Clarus Stock: Early Signs of a Turnaround, but a Tough Rise Ahead (NASDAQ:CLAR)
Clarus shares (NASDAQ:CLAR) struggled after a short-lived pandemic-era rally in which shares briefly reached a $1 billion market cap. The stock is down more than 25% over the past year, with the decline even deeper Down from 2021 all-time.
The outdoor and adventure gear specialist, known for its leadership in niche categories such as rock climbing equipment, four-wheel accessories and vehicle roof storage devices, is trying to manage shifting demand and weak sales.
The good news is that some early signs of a turnaround have highlighted the company’s latest results. Efforts to refocus the business towards core strengths to support margins indicate an improving outlook. With a debt-free balance sheet and growing profitability, CLAR is worth a closer look.
CLAR’s Q1 earnings summary
Clarus reported first-quarter earnings in early May, with a GAAP EPS of $0.57, up from $0.04 in the previous quarter. Revenue of $69.3 million decreased 1.3% year over year.
Even with weaker gross profit, the story was a stronger adjusted gross margin of 36.9%, an 80 basis point improvement from Q1 2023. This trend was driven by a changing sales mix and a leaner inventory strategy. The effort to control costs was evident as general and administrative services expenses decreased by 4.1% year over year.
The result is that adjusted EBITDA of $2.0 million in the quarter was up 78% from $1.1 million in the year-ago period.
Clarus is trying to make a bigger push into the United States than its historically stronger position in Europe. Domestic sales in the first quarter rose 17%, helping to offset an 11% international decline.

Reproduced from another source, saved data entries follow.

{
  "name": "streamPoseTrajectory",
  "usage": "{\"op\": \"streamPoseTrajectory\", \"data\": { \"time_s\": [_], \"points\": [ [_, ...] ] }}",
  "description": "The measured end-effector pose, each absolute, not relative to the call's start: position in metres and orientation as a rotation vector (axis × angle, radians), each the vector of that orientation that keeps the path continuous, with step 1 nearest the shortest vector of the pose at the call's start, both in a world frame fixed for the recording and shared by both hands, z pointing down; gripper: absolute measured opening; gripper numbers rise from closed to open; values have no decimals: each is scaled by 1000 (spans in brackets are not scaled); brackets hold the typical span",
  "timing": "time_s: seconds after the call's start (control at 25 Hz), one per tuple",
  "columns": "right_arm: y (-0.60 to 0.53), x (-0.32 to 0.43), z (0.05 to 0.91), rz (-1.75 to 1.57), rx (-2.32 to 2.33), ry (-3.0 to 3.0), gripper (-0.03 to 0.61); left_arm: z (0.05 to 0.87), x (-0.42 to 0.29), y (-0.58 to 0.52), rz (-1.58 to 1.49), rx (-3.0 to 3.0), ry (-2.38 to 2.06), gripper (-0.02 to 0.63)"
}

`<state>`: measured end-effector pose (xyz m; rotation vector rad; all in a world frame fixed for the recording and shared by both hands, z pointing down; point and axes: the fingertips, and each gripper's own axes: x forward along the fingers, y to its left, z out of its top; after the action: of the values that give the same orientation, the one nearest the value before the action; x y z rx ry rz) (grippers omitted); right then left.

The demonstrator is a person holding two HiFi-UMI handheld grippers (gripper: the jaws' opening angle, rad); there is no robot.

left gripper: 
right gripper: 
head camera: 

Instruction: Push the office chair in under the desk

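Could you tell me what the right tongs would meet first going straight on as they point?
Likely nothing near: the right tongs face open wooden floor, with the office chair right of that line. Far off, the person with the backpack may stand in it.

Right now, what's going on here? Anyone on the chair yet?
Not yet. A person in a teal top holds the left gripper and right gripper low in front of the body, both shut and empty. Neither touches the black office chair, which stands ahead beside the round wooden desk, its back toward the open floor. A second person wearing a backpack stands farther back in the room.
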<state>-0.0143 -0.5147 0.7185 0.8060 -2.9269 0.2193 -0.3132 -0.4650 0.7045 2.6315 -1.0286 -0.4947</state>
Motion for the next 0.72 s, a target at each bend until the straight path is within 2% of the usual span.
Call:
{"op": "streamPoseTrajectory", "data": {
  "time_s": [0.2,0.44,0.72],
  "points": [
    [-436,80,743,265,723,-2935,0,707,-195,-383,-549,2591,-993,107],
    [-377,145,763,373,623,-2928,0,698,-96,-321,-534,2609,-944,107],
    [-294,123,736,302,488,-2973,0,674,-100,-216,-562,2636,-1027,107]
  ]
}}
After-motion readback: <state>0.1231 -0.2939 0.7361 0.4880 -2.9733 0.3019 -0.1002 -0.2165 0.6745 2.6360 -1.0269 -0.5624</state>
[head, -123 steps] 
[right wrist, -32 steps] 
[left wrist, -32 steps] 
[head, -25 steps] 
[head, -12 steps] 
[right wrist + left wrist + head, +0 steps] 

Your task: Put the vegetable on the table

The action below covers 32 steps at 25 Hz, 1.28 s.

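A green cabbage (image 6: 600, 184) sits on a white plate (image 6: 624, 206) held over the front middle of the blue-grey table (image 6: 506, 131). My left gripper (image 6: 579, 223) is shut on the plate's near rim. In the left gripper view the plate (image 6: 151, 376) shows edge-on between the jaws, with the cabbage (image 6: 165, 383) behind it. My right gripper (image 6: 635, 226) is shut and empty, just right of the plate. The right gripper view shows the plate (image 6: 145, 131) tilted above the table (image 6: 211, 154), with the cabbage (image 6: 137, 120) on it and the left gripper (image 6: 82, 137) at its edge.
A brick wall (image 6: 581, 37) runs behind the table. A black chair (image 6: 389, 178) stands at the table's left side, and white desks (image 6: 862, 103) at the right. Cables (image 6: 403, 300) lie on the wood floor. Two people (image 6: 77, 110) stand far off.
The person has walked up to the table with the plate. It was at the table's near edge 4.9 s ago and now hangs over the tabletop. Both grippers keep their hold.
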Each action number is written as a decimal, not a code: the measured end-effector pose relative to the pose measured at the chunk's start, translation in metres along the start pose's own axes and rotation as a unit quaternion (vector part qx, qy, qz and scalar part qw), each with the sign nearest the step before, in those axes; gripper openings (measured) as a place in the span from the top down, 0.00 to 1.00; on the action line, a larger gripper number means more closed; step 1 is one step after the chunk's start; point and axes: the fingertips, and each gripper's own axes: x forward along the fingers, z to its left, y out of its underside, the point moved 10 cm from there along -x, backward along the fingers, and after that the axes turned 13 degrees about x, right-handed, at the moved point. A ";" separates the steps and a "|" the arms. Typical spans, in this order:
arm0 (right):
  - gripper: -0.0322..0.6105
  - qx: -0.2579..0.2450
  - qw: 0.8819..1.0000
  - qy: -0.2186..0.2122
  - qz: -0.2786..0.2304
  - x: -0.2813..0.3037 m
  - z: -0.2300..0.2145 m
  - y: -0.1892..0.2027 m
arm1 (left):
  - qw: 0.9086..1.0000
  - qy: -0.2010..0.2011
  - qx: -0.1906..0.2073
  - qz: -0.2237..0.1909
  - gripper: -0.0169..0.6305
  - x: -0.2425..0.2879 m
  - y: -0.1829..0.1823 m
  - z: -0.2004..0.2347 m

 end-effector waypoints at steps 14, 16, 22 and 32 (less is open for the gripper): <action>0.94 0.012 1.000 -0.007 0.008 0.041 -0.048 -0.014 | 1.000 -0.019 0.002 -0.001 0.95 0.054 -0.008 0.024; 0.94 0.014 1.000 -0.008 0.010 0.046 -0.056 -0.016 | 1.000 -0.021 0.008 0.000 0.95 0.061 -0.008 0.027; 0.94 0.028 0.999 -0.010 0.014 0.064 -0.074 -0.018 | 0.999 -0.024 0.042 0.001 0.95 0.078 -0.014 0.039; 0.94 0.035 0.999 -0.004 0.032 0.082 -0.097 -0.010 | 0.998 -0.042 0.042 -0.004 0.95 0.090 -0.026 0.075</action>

Sales decrease by 1%, taking into account a planned process of simplifying the product assortment.
Clarus is trying to move away from the apparel business to prioritize value-added categories instead. This trend falls within the company’s “Less, Bigger, Better” initiative, which is a strategic priority and appears to be paying off. It is worth noting that wholesale activity has rebounded, with signs of improvement emerging in North America.
Management’s comments during the earnings conference call were optimistic about improving conditions. In terms of guidance, Clarus is targeting full-year revenue between $270 million and $280 million, representing a 4% decline in mid-2023. This takes into account the continued rationalization of the product mix, with a new round of operational momentum expected to enter in 2025.
More positively, the company expects 2024 adjusted EBITDA to be between $16 million and $18 million, a sharp improvement over a result of $1.2 million in 2023 with higher margins.
Clarus benefits from a strong balance sheet, with $47.5 million in cash and virtually zero debt. Keep in mind that the company also pays a regular quarterly dividend of $0.025 per share, which represents an approximate annual dividend of $4 million, yielding a modest 1.5% yield.
What’s next for CLAR?
When considering where Clarus Corp’s stock price is headed, the first step to a sustained rally would be signs of a growth recovery. Although the company appears to have had some success raising earnings to start 2024, stronger operating momentum will be important as evidence of the health of the brand.
The attraction here is the company’s full exposure to unique product categories in the outdoor and adventure markets. Ultimately, the opportunity is to position itself as a premium consumer choice, combining loyal customers and a reputation for high quality.
Through the strategic initiatives implemented, Clarus has set a target to increase sales by more than 30% until 2026 with higher cash flow conversion and increased profits.
These forecasts begin to shape the current consensus, with the market expecting 2024 EPS to double $0.28 to $0.58 by fiscal 2025.
A one-year forward P/E of 11.5x stands out as compelling for a company with this kind of potential growth momentum. Of course, if this path plays out, the trend could be a strong tailwind for the stock as part of a bullish thesis.
At the same time, we believe some caution is warranted given the level of work Clarus has done and still needs to be done. Setting lofty goals is always welcomed by investors, but achieving these goals is easier said than done.
We can point to the challenging background of the related “outdoor lifestyle” such as the recreational vehicle (“RVs”) market, where leaders such as THOR Industries, Inc. (THO) lowered their forecast for annual shipments. The point here is that high interest rates and stubborn inflation continue to squeeze consumer demand for these kinds of discretionary purchases.
Stocks in this sector including names like Camping World Holdings, Inc. (CWH), and Johnson Outdoors Inc. (JOUT), and even YETI Holdings, Inc. (YETI) underperformed the broader market. The risk to consider for Clarus is the potential for economic conditions to deteriorate, forcing a reassessment of the earnings trajectory.
Final thoughts
Clarus is off to a strong start in 2024, but that’s not enough for us to build bullish conviction on the stock.
We would like to see trends continue over the next few quarters to confirm growth has stabilized towards more sustainable profitability. For now, we rate the stock as Hold and will keep it on our radar for signs of stronger trends ahead.